**WHAT TO WORK ON**:
Of the entries below, copy only those lines that contain the word "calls".

GIVEN ENTRIES Block Start

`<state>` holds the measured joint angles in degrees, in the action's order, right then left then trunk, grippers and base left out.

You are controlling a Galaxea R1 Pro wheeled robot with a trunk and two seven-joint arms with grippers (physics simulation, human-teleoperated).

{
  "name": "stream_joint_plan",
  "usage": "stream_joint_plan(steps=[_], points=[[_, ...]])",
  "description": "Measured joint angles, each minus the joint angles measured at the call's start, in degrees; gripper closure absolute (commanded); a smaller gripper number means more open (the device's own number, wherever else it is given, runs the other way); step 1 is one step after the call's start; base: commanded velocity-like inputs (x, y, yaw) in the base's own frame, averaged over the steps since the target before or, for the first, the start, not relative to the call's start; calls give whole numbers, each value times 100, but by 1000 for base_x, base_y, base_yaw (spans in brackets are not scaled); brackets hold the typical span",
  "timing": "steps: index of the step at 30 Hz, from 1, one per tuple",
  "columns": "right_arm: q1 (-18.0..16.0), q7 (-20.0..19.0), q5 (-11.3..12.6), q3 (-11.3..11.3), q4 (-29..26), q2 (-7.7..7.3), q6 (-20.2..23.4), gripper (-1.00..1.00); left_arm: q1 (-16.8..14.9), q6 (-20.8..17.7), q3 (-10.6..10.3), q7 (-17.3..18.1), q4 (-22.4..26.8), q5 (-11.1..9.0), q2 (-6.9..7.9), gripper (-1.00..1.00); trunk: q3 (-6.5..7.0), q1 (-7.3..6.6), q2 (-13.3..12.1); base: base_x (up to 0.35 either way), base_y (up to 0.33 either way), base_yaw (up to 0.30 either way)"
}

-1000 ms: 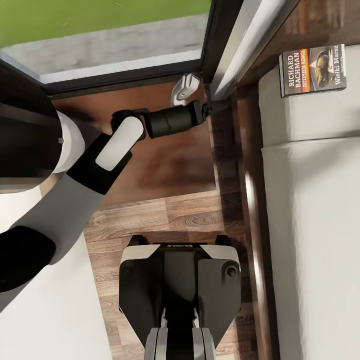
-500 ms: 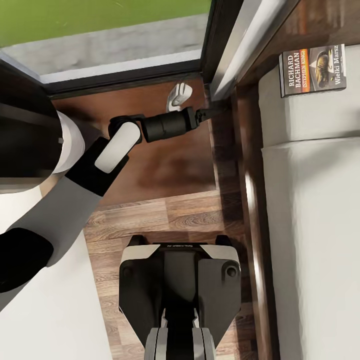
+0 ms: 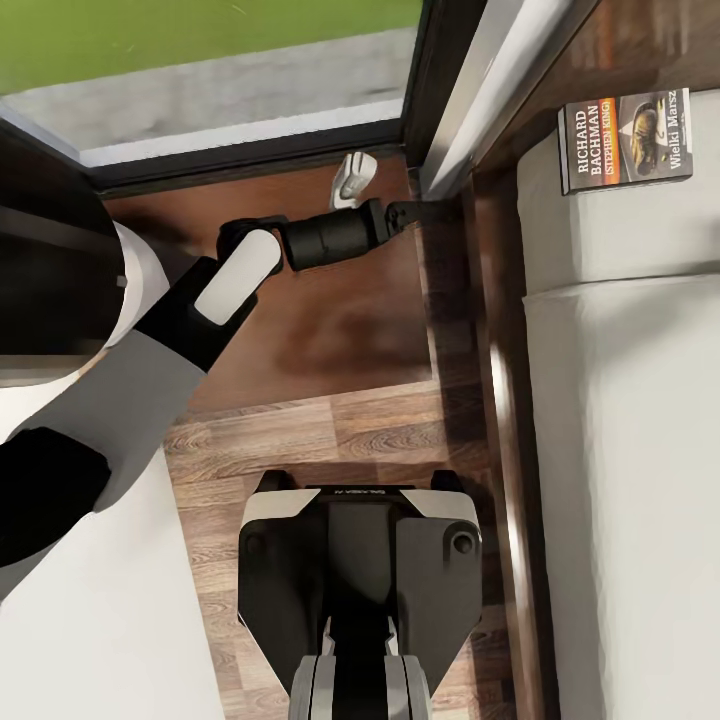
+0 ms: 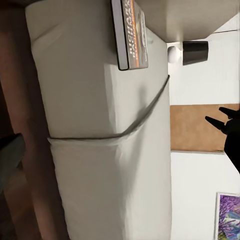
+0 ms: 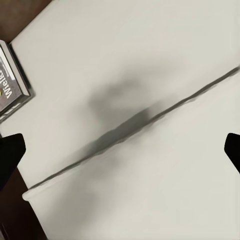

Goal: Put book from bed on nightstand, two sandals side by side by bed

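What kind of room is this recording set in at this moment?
Most likely a bedroom. A large bed with a pale mattress and dark wooden frame fills the right side, a paperback book lies on it, and a low dark wooden nightstand stands beside it by a glass door.

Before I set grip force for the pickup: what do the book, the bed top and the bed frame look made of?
The book looks like a thin paperback: printed card cover with slight sheen, flat edges. The bed top looks like soft matte pale fabric, judging by its sagging seam line. The bed frame looks like dark brown polished wood, since it shows a light streak, though this render leaves that open.
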<state>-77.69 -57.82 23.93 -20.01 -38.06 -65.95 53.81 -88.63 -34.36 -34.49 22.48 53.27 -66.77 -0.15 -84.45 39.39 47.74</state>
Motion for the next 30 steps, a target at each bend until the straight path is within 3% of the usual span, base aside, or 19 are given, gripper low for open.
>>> stream_joint_plan(steps=[22, 30], points=[[0, 13, -30, 18, -108, -36, -34, -100, -233, 270, -9, 638, -336, 35, -84, -100, 0, 0, 0, 0, 0, 0], [4, 6, -15, 29, -152, 61, -10, -100, -245, 358, -10, 824, -356, 47, -97, -100, 0, 0, 0, 0, 0, 0]])
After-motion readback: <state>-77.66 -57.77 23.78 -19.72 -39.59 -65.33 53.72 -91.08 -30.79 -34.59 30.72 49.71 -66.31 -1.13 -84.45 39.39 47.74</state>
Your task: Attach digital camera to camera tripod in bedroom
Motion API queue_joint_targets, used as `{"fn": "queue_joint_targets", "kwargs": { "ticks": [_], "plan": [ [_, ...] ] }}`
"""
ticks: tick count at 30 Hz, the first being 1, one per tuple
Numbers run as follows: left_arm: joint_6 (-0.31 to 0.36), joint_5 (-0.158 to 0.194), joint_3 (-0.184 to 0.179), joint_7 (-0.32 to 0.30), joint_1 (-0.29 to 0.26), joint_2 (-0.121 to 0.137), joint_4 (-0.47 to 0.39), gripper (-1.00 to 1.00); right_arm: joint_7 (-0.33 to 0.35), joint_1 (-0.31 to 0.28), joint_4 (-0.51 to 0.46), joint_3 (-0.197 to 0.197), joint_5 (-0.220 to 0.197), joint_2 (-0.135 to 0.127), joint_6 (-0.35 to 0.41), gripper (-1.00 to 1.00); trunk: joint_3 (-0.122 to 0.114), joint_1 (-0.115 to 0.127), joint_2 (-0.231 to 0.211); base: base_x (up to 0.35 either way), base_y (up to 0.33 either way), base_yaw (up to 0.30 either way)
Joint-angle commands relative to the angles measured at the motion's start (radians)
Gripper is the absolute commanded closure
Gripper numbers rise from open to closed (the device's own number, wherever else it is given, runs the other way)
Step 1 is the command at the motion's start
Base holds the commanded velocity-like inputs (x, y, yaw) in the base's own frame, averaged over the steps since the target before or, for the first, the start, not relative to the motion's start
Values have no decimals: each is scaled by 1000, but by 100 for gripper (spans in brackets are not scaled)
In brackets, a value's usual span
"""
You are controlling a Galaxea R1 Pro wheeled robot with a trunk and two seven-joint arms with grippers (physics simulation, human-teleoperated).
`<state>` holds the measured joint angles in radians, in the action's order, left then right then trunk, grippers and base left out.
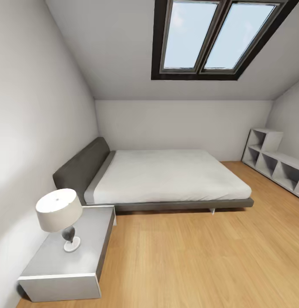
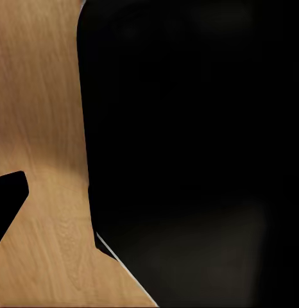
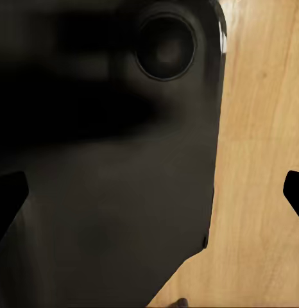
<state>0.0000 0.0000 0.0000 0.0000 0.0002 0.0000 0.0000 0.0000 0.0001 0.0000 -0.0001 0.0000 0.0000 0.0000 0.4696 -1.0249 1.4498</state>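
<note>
I am in the bedroom, with white walls, a light wood floor (image 1: 201, 261) and a skylight (image 1: 218, 36) in the sloped ceiling. The digital camera and the camera tripod are out of view. My right gripper (image 3: 149, 199) is open: its dark fingertips (image 3: 8, 202) sit at opposite edges of the right wrist view with nothing held between them. In the left wrist view one fingertip (image 2: 8, 202) of my left gripper (image 2: 149, 199) shows over the wood floor, set wide like the right one; the other is lost against a black shape.
A grey bed (image 1: 166, 175) with a dark headboard stands against the left wall. A grey nightstand (image 1: 87, 239) with a white lamp (image 1: 59, 211) is near left. White cube shelves (image 1: 278, 164) line the right wall. A dark rounded body (image 3: 111, 160) lies close to both wrist cameras.
</note>
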Motion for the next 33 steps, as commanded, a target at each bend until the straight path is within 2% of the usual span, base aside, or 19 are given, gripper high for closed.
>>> {"fn": "queue_joint_targets", "kwargs": {
  "ticks": [1,7,14,21,25,33],
  "plan": [
    [0,0,0,0,0,0,0,-100,0,0,0,0,0,0,0,-100,0,0,0,0,0,0],
    [-3,7,14,3,4,-5,-9,-100,5,-2,2,5,9,1,4,-100,0,0,0,0,0,0],
    [-42,46,50,3,4,-5,-38,-100,4,-2,2,5,11,1,1,-100,0,0,0,0,0,0],
    [-53,85,55,3,4,-5,-41,-100,2,-2,2,2,6,2,-15,-100,0,0,0,0,0,-18],
    [-55,107,55,3,4,-5,-42,-100,-3,-2,2,-7,-1,2,-26,-100,0,0,0,0,0,-182],
    [-57,106,49,3,4,-4,-45,-100,-4,-2,2,-9,-3,0,-68,-100,0,0,0,0,0,-201]
  ]
}}
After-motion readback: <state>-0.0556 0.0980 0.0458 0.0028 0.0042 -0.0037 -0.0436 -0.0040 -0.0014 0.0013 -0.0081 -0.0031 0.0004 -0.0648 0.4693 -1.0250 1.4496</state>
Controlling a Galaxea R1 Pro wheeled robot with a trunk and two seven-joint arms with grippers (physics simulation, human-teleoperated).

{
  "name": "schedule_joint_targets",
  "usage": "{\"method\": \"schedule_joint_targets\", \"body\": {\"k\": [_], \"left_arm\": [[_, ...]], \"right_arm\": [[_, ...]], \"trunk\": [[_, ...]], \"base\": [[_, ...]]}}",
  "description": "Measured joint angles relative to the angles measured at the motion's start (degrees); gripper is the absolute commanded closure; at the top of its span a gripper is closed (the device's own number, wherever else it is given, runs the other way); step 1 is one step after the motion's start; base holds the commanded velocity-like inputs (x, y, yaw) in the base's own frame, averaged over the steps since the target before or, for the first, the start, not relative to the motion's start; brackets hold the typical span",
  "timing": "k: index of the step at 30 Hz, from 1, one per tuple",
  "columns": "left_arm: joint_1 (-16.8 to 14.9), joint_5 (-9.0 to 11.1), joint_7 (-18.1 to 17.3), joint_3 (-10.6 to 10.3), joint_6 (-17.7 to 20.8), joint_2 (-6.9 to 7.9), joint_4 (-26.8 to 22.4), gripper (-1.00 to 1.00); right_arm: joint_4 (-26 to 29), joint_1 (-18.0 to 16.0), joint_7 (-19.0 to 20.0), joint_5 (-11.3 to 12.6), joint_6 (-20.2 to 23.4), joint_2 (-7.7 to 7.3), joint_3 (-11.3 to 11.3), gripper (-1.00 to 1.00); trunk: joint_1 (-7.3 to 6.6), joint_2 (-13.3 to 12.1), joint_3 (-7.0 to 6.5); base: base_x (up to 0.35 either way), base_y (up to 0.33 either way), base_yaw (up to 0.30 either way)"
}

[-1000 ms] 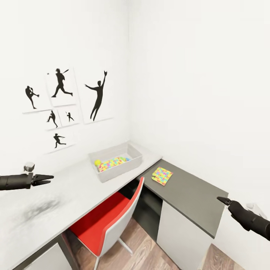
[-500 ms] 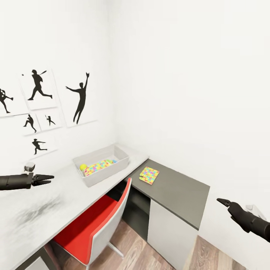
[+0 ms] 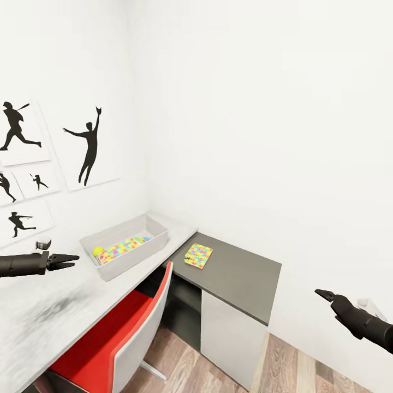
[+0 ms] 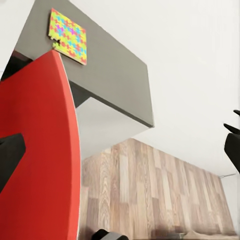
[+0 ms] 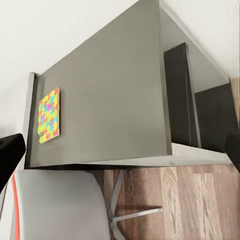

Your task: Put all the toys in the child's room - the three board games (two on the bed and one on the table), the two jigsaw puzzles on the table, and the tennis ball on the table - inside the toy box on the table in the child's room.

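The left gripper hangs above the white top of the table, its jaws a little parted and holding nothing. Ahead of it, near the wall, sits the toy box, with the tennis ball and one jigsaw puzzle lying inside. Past the box's far end, on the lower dark-grey corner section, the second jigsaw puzzle lies flat close to the inner edge, with bare grey surface all around its other sides. The red-and-white chair stands pushed under the table between the two arms. The right gripper hovers off the corner section's outer edge, over wood-plank floor; whether its jaws are parted cannot be told.
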State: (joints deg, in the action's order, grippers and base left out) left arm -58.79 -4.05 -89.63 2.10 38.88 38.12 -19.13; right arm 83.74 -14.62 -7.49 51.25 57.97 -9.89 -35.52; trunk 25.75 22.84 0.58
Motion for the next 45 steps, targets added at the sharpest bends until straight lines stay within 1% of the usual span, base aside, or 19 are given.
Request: {"method": "schedule_joint_targets", "body": {"k": [18,32,37,45], "left_arm": [[0.1,0.0,0.0,0.1,0.0,-0.06,0.0,-1.0],[0.0,0.0,0.0,0.1,0.0,0.2,0.0,-1.0],[0.1,0.0,0.0,0.1,0.0,0.16,0.0,-1.0],[0.1,-0.1,0.0,0.0,0.0,0.05,0.0,-1.0]], "right_arm": [[0.0,0.0,0.0,0.0,0.0,-0.03,0.0,-1.0],[-0.1,0.0,0.0,-0.1,0.0,-0.04,0.0,-1.0],[-0.1,0.0,0.0,-0.1,-0.1,0.08,0.0,-1.0],[-0.2,0.0,0.0,0.0,-1.9,0.08,0.0,-1.0]], "trunk": [[0.01,0.0,-0.54],[0.01,0.0,-0.91],[0.01,0.0,-1.04],[0.01,0.0,-0.97]], "base": [[0.0,0.0,-0.269],[0.0,0.0,-0.271],[0.0,0.0,-0.136],[0.0,0.0,-0.018]]}}
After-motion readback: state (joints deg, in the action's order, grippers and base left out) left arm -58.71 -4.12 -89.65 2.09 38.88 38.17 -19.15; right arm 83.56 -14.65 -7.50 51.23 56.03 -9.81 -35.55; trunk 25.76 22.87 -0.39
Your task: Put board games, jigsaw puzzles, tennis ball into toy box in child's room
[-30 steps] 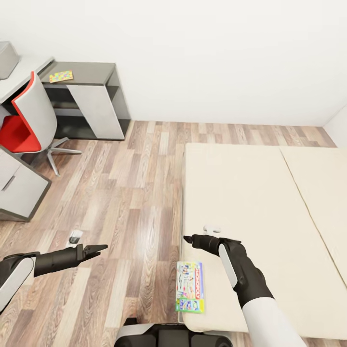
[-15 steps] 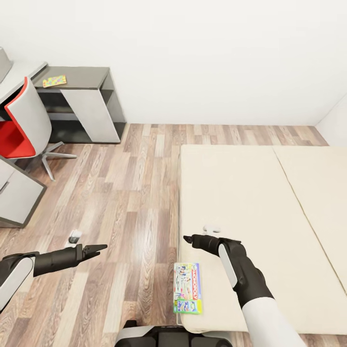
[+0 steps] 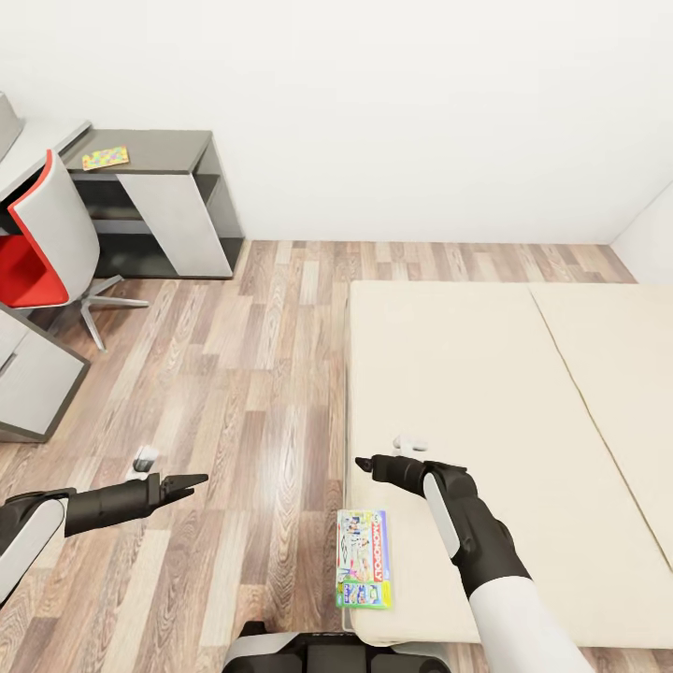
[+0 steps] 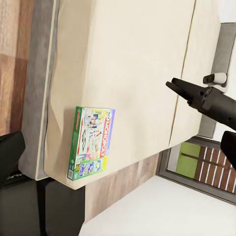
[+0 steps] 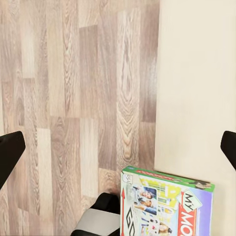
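- The flat white-and-green Monopoly board game box (image 3: 365, 559) is lying flat at the near corner of the wide low bed with the beige mattress (image 3: 486, 393), right along the mattress edge that borders the floor; the left wrist view shows it (image 4: 91, 142) on that same corner of the bed (image 4: 132, 64), and the right wrist view shows its (image 5: 167, 204) printed lid beside the mattress (image 5: 196, 78).
- The right tool (image 3: 366, 463), black and pointed, is hanging over the bed just beyond the box, apart from it; in the head view its fingers are looking nearly together, while the right wrist view is showing two dark tips at opposite edges, so I cannot tell how wide they are standing.
- The left tool (image 3: 192, 482) is hovering over the brown wood-plank floor (image 3: 243, 374), well apart from the bed, its slim fingers lying close together and holding nothing.
- A small white-and-grey object (image 3: 146, 459) is sitting on the floor just beyond the left arm; it is too small to identify.
- Farther off, a red-and-grey swivel chair (image 3: 42, 252) is standing near the grey worktop with white drawers (image 3: 164, 150).
- A thin multicoloured jigsaw board (image 3: 105, 157) is lying flat on that worktop, against the white wall (image 3: 393, 103).
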Available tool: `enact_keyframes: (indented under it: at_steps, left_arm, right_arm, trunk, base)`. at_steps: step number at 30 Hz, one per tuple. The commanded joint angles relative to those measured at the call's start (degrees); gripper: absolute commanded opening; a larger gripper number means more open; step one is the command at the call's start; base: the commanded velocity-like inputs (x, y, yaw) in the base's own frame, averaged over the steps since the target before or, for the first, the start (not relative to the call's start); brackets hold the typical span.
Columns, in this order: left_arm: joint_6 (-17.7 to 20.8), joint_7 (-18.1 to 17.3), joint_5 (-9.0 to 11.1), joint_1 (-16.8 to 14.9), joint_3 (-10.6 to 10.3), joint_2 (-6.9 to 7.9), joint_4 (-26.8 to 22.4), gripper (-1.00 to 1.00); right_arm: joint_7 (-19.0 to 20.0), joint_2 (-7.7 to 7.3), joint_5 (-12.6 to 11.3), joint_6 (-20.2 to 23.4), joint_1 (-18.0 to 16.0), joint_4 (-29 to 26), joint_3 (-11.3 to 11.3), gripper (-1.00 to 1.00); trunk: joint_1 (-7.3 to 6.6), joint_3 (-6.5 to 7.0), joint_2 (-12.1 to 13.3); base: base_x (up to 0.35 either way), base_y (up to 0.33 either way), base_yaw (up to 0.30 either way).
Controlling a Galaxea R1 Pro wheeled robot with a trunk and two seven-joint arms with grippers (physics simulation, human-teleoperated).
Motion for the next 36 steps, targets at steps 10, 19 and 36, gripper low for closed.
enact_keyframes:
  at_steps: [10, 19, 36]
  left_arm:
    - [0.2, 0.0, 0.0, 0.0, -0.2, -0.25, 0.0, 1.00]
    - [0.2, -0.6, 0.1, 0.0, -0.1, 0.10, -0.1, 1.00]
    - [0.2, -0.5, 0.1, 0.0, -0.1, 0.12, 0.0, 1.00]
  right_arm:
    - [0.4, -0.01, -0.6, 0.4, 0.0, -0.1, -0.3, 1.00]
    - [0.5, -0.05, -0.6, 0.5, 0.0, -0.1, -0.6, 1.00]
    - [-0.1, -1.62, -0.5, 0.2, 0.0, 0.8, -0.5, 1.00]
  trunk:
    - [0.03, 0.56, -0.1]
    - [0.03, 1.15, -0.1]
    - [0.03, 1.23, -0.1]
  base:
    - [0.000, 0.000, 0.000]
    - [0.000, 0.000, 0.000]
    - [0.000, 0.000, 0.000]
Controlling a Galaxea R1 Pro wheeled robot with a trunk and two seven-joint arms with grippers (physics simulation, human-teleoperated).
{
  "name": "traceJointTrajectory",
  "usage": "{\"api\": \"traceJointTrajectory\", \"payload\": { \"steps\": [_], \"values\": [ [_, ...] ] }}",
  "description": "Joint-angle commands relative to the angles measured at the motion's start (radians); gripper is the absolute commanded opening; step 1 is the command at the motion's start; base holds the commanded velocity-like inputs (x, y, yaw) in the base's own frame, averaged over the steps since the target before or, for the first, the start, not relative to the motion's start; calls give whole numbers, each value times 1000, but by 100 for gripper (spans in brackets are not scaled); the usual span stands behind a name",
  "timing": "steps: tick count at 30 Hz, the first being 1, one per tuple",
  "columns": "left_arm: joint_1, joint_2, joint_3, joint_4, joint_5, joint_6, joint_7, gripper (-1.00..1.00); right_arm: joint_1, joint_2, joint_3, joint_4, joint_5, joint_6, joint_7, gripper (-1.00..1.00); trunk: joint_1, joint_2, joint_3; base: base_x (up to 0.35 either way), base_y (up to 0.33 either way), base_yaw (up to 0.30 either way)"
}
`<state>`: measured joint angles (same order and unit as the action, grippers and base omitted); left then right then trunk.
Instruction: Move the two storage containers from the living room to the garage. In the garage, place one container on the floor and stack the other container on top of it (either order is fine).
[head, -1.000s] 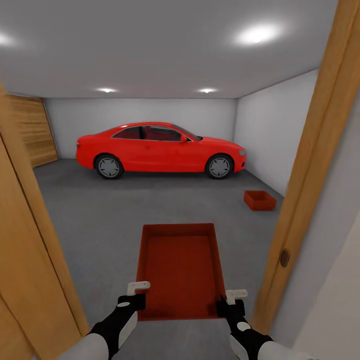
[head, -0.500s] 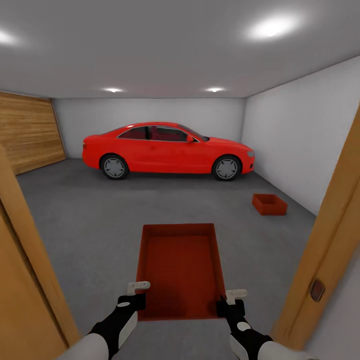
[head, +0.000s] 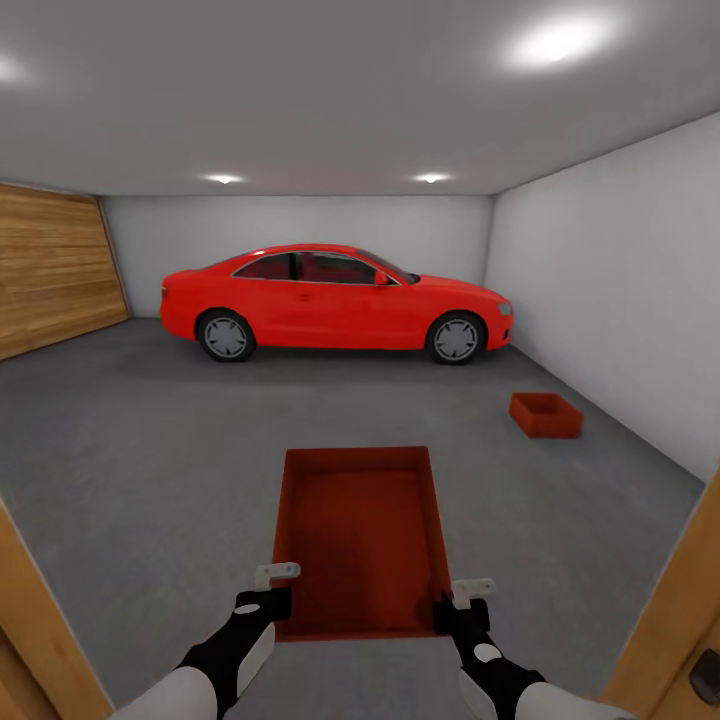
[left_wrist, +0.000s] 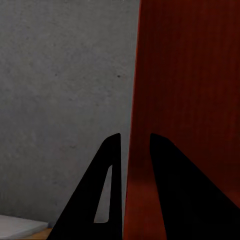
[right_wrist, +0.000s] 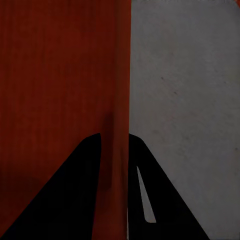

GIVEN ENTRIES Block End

**YOUR RESPONSE**:
  "description": "Measured joint angles, each minus the joint angles measured at the call's start, in degrees; gripper closure absolute (commanded); a smaller gripper number means more open (the device's own number, wherever else it is given, runs the other way); step 1 is one step after the call's start; base: commanded velocity-like inputs (x, y, yaw) in the base's own frame, averaged over the steps since the target before or, for the first, the start, not relative to the call's start; calls give whole numbers, each value times 100, but by 1000 for base_x, base_y, base_yaw (spans in brackets are not scaled); brackets hold the typical span",
  "description": "Joint-angle commands relative to the angles measured at the motion's start (radians); gripper is the absolute commanded opening; step 1 is the command at the motion's start; base holds the commanded velocity-like inputs (x, y, yaw) in the base's own frame, averaged over the steps since the target before or, for the first, the start, not relative to the motion's start; calls give whole numbers, each value times 1000, but by 100 for gripper (spans in brackets are not scaled); the usual span stands behind a name",

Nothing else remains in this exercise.